File puptcrit/puptcrit.0811, message 434


Date: Mon, 24 Nov 2008 19:29:14 -0500
To: puptcrit-AT-puptcrit.org
Subject: Re: [Puptcrit] Ergonomics


Jim Gamble also took the airplane marionette control and re-engineered
it to a diagonal hand position, which is more narural  I use that
control on the one marionette that I use in performance.

On Mon, Nov 24, 2008 at 5:18 PM, Alan Cook <alangregorycook-AT-msn.com> wrote:
> Ergonomics in puppetry is highly desirable. Jim Gamble, with a background in engineering, has explored ways to lighten the weight of marionettes,  both to lower shipping costs by air AND to facilitate the operation of the puppets by the puppeteer.
>
> This is a part of puppetry worthy of further exploration. Sadomasochistic operation of puppets is not for most tastes.
>
>
> -----Original Message-----
> From: Hobey Ford
> Sent: Monday, November 24, 2008 1:26 PM
> To: puptcrit-AT-puptcrit.org
> Subject: Re: [Puptcrit] Ergonomics
>
> I agree totally!  I went and saw Dwiggins' Marionettes at the Boston
> Public Library and the thing I came away with was how beautiful and
> ergonomic his controls were.  I have made a point of doing that for
> myself.  When I grab a puppet, the control feels good and is a plesure
> to use.  It is like costumers who make the costumes nice on the inside
> even where they are not seen.  These puppets are our instruments.
>
> On Sun, Nov 23, 2008 at 5:59 PM, Mathieu Ren=EF=BF=BD <creaturiste-AT-primusca> wrote:
>> Warning, here's a moderate rant hidden in a topic:
>>
>> Charles mentionned the scale of puppets in relation to the physical
>> capabicites of the performer.
>>
>> I really disagree with the old saying:
>> "if you're comfortable while puppeteering, you're doing something wrong".
>>
>> My belief (and short experience) is that when a puppeteer performs with a
>> well-designed puppet, in a well designed setting, therefore comfortably,
>> he/she has more freedom to concentrate on the performance.

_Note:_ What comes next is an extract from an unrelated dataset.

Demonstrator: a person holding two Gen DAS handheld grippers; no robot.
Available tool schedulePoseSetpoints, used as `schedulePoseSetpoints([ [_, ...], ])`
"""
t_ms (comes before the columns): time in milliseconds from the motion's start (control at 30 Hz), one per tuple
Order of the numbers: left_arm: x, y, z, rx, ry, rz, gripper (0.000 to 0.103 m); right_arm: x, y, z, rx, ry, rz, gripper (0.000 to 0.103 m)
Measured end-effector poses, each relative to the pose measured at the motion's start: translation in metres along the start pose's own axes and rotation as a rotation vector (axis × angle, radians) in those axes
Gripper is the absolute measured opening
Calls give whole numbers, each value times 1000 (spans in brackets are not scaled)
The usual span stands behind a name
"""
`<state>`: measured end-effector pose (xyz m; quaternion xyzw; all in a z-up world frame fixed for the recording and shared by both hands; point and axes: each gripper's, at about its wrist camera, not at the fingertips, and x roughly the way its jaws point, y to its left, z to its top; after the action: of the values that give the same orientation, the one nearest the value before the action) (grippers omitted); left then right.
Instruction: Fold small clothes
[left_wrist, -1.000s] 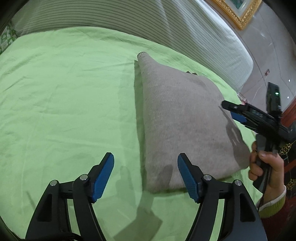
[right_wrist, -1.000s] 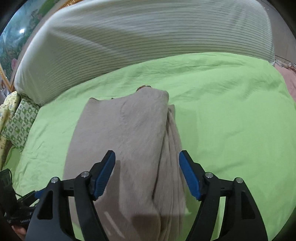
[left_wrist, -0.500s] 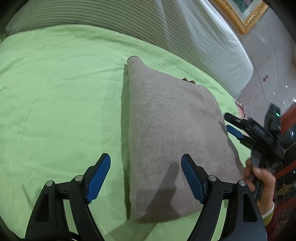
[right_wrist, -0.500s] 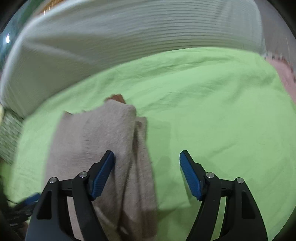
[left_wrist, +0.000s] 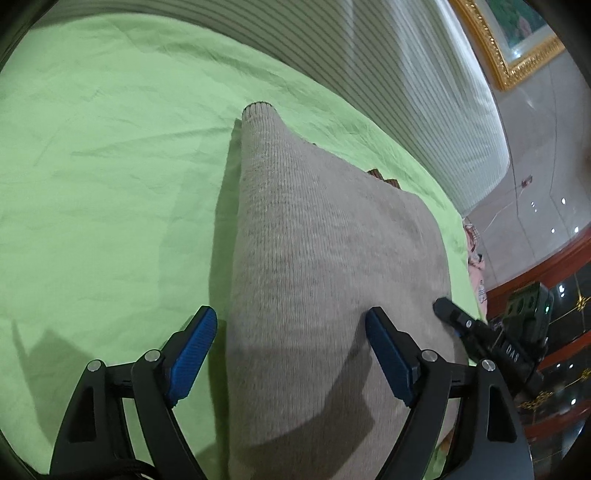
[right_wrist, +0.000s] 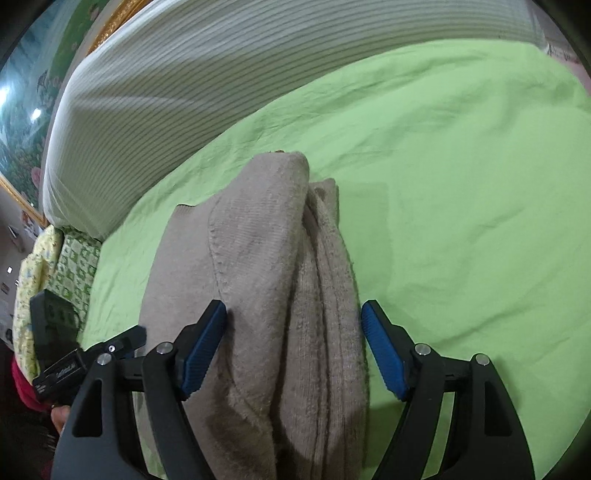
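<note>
Beige sweater (left_wrist: 332, 258) folded on green bed (left_wrist: 92, 166) | left gripper (left_wrist: 291, 354), right gripper (right_wrist: 293, 347) both released, straddling near edge | risk: uneven pinching lets stacked layers slide apart.

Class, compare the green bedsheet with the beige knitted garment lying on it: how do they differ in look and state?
The green bedsheet is smooth woven cloth; the beige knitted garment is ribbed knit. The bedsheet lies spread in a single layer with light creases; the garment is folded into stacked layers. Both are soft fabric, and both tools, left and right, straddle the garment open.
</note>
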<state>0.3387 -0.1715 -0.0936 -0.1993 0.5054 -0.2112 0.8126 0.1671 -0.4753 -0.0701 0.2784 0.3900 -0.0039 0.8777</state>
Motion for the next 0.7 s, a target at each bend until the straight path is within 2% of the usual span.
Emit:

>> I'm not saying every single move will be easy, or that one shouldn't give of
>> himself for the performance.
>>
>> I just mean that the weird twisted masochistic old belief that sacrifice of
>> self (even to the point of physical injury) is noble in and of itself, even
>> when not justified for the show, is pure bull-sh**!

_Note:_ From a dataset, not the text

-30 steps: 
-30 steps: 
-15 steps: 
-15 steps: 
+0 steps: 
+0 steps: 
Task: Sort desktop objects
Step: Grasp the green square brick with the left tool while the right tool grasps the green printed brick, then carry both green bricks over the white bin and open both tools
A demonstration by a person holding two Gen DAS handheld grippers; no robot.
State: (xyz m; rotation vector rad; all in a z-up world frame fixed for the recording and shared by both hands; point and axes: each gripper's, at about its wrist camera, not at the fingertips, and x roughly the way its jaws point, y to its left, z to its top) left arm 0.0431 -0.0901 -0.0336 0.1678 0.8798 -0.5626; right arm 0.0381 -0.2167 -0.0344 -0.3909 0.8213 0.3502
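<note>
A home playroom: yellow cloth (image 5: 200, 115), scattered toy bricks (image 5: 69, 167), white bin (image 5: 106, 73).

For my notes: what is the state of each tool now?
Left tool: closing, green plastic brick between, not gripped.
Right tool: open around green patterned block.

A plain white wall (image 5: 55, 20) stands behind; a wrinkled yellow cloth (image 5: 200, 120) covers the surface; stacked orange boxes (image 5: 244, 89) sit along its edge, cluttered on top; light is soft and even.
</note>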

>> This attitude I've seen and heard first hand. I've met two puppeteers,
>> alumni from the same company, who had injured themsvels for life, no longer
>> able to perform large puppets. I hold the puppet company responsible for
>> that, considering how they consistently refuse to change their building
>> methods and materials, with the only argument that they've been doing it for
>> over 25 years.  Oh, and the performers have their own part of responsibility
>> in it, since they decided to keep performing.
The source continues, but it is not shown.